__What the task asks__
Print the records below word for word, beginning with the first line and ending once the line containing "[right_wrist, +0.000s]" is printed.

Data extracted from a collection

▶

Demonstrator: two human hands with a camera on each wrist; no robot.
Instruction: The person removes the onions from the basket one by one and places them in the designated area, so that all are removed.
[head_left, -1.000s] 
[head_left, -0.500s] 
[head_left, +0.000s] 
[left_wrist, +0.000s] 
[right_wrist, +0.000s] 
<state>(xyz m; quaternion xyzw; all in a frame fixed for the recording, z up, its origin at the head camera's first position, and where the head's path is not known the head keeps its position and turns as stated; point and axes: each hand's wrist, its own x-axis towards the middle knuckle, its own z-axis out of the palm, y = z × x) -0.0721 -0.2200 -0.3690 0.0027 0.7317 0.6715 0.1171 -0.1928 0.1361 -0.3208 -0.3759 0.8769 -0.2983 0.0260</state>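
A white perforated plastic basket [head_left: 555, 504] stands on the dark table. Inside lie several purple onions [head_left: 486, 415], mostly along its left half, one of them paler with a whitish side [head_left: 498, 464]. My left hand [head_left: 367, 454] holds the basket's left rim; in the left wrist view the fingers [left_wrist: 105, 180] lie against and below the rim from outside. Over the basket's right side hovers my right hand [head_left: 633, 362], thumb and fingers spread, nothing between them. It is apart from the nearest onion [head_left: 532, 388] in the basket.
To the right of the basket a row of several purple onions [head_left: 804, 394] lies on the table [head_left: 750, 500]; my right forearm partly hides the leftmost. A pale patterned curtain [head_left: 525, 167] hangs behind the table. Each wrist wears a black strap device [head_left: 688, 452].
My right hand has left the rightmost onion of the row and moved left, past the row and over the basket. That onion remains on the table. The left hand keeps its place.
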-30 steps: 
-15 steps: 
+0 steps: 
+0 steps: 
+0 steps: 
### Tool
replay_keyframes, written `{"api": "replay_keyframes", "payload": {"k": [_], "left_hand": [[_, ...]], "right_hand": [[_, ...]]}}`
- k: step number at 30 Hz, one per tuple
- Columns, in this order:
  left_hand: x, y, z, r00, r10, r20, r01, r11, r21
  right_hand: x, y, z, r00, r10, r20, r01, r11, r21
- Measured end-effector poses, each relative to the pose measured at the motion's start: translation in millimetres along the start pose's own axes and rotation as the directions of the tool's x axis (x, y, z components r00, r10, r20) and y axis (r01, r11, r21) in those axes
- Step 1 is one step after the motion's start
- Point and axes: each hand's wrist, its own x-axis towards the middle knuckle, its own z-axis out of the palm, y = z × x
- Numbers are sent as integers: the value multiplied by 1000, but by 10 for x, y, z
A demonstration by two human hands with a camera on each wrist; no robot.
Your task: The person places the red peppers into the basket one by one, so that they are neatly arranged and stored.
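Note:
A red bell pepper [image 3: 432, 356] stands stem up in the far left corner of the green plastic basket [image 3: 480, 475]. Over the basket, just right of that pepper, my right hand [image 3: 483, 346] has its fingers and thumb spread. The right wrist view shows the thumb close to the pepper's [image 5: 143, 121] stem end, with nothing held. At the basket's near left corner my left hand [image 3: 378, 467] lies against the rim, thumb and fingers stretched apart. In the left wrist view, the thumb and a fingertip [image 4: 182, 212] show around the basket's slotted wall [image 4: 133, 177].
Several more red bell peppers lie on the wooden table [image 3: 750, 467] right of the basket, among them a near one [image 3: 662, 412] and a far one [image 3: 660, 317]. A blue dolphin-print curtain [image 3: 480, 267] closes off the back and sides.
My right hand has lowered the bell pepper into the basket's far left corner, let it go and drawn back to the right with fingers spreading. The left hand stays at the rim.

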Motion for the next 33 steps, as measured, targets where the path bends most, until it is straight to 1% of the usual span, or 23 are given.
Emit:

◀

__Your response__
Demonstrator: two human hands with a camera on each wrist; no robot.
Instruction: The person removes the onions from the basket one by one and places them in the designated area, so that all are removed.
[head_left, -1.000s] 
[head_left, -0.500s] 
[head_left, +0.000s] 
[left_wrist, +0.000s] 
[right_wrist, +0.000s] 

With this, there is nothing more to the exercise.